From the first line to the last, print the data exactly as it appears.

[Data block Boundary: Start]

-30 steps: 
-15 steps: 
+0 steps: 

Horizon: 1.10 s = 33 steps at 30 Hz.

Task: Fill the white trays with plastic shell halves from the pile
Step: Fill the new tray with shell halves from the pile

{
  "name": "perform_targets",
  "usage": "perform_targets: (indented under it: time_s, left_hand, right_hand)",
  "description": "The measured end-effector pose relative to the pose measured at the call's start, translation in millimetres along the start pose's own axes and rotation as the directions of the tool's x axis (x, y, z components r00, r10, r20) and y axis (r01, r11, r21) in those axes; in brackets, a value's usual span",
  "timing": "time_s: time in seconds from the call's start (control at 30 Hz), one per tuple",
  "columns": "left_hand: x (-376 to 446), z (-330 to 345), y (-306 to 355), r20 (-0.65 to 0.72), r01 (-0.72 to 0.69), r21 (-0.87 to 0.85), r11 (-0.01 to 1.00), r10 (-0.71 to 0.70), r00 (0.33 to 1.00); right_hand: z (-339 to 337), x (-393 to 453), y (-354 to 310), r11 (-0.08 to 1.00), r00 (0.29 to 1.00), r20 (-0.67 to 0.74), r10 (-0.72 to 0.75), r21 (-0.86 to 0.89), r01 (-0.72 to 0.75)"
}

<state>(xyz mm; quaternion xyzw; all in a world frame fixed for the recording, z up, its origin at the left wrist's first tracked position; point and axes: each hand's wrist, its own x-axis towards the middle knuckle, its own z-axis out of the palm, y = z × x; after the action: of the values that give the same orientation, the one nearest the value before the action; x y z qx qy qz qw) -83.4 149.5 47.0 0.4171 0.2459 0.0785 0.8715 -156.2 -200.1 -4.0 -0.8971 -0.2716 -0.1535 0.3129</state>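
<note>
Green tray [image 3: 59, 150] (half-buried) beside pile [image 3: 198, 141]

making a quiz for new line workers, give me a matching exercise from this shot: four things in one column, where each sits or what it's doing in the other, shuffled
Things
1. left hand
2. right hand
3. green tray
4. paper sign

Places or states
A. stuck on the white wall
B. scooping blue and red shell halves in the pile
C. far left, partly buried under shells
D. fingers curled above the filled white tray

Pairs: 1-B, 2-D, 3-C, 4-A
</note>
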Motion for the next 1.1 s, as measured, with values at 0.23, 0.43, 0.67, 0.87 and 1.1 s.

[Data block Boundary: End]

**Response below:**
-30 steps: 
-15 steps: 
+0 steps: 

Horizon: 1.10 s = 33 steps at 30 Hz.

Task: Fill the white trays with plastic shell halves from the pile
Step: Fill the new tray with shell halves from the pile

{
  "name": "perform_targets",
  "usage": "perform_targets: (indented under it: time_s, left_hand, right_hand)",
  "description": "The measured end-effector pose relative to the pose measured at the call's start, translation in millimetres along the start pose's own axes and rotation as the directions of the tool's x axis (x, y, z components r00, r10, r20) and y axis (r01, r11, r21) in those axes; in brackets, a value's usual span",
  "timing": "time_s: time in seconds from the call's start (control at 30 Hz), one per tuple",
  "columns": "left_hand: x (-376 to 446), z (-330 to 345), y (-306 to 355), r20 (-0.65 to 0.72), r01 (-0.72 to 0.69), r21 (-0.87 to 0.85), r11 (-0.01 to 1.00), r10 (-0.71 to 0.70), r00 (0.33 to 1.00); right_hand: z (-339 to 337), x (-393 to 453), y (-354 to 310), r11 (-0.08 to 1.00), r00 (0.29 to 1.00), r20 (-0.67 to 0.74), r10 (-0.72 to 0.75), r21 (-0.86 to 0.89), r01 (-0.72 to 0.75)"
}

<state>(xyz mm; quaternion xyzw; all in a world frame fixed for the recording, z up, its origin at the left wrist's first tracked position; point and axes: each hand's wrist, its own x-axis towards the middle knuckle, its own z-axis out of the palm, y = z × x; after the action: of the values that give the same orientation, the one nearest the value before the action; x y z qx qy qz qw) -83.4 149.5 47.0 0.4171 0.2459 0.0785 0.8715 -156.2 -200.1 -4.0 -0.8971 -0.2716 -0.1535 0.3129</state>
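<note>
Green tray [image 3: 59, 150] (half-buried) beside pile [image 3: 198, 141]

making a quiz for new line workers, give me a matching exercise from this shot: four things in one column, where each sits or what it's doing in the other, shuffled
Things
1. left hand
2. right hand
3. green tray
4. paper sign

Places or states
A. stuck on the white wall
B. scooping blue and red shell halves in the pile
C. far left, partly buried under shells
D. fingers curled above the filled white tray

Pairs: 1-B, 2-D, 3-C, 4-A
</note>
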Motion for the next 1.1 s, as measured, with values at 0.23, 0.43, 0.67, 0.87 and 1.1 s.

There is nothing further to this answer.